▶ The problem:
In the entries below, find the line containing "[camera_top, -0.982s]" and the line containing "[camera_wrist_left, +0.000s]". Copy those two lines and everything between them exactly, without the pictures.
-- Data to use follows --
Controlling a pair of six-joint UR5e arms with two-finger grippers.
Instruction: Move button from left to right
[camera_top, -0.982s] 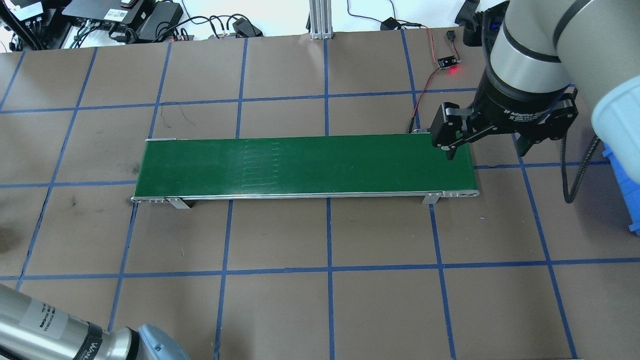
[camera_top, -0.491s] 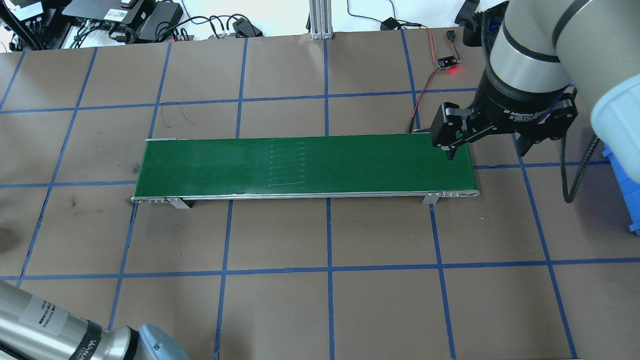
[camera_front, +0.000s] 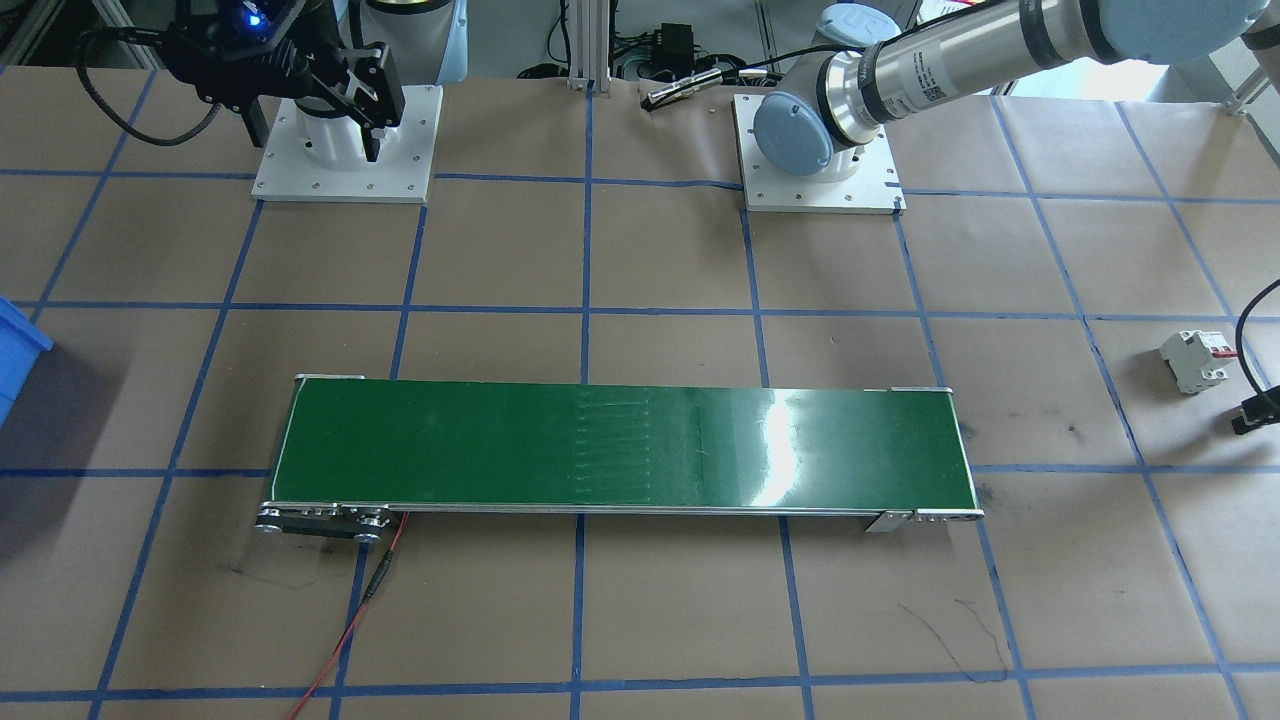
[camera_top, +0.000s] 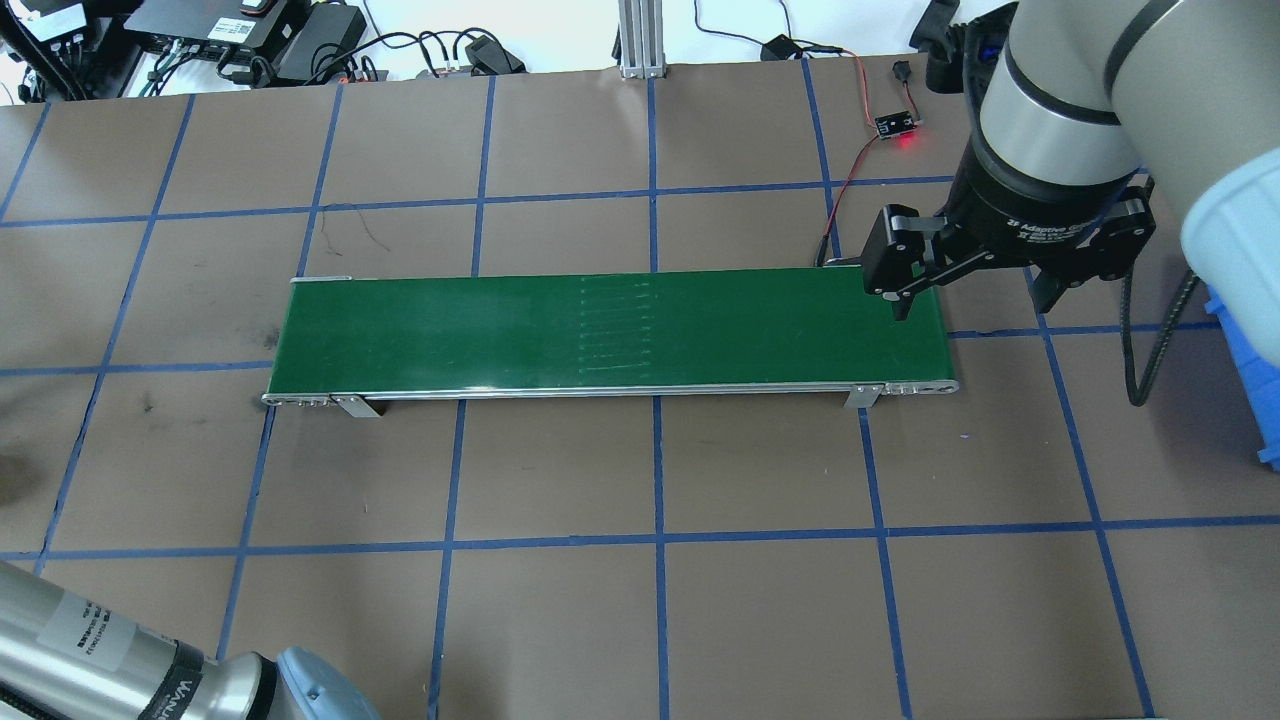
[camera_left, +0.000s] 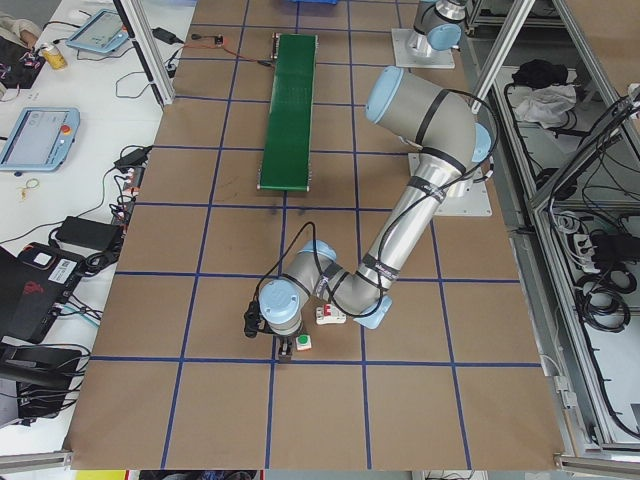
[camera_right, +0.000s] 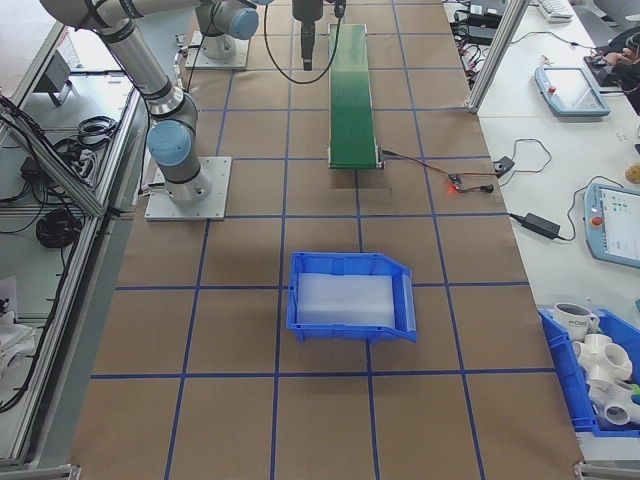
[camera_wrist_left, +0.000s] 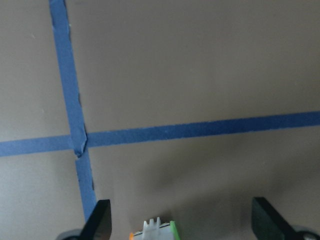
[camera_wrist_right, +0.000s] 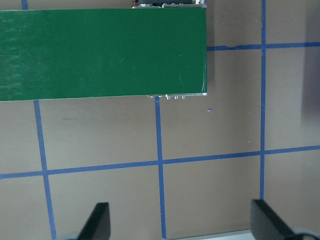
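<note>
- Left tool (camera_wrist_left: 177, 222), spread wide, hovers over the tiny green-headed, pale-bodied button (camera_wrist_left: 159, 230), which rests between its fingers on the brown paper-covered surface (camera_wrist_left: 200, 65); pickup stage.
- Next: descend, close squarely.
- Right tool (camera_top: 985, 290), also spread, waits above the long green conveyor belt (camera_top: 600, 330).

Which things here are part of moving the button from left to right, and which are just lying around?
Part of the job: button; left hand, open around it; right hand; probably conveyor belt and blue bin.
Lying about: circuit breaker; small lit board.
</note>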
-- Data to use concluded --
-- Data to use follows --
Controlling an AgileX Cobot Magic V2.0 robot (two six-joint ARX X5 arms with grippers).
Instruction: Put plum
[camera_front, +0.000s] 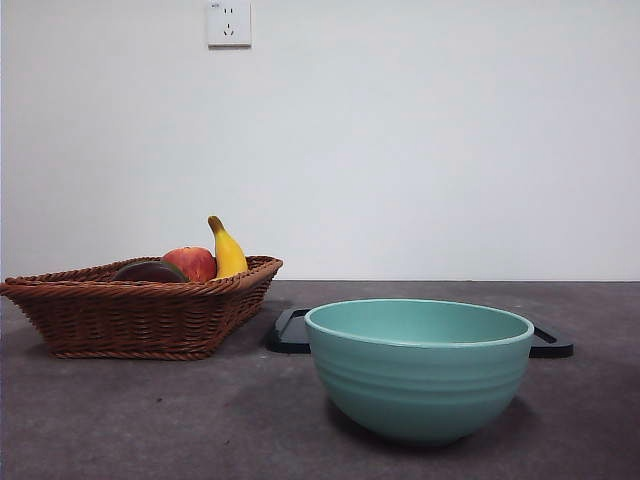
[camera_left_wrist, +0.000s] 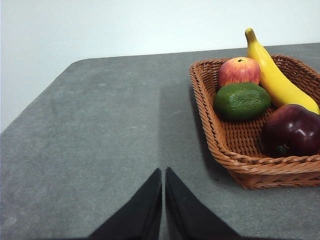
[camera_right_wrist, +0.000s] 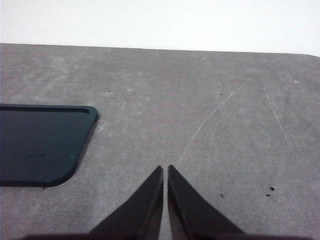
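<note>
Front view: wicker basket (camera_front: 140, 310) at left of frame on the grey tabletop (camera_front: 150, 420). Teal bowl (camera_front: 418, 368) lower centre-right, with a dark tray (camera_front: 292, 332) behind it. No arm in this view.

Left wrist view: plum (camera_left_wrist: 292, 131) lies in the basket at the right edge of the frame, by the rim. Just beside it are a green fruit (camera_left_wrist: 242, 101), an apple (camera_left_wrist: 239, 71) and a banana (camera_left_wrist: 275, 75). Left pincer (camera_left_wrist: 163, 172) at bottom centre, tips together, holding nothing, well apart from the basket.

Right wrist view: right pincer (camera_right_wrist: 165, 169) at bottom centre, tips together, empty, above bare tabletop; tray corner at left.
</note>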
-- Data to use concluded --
▶ Result below:
[camera_top, -0.982s] 
[camera_top, -0.491s] 
[camera_front, +0.000s] 
[camera_top, +0.000s] 
[camera_left, +0.000s] 
[camera_right, +0.000s] 
[camera_wrist_left, +0.000s] 

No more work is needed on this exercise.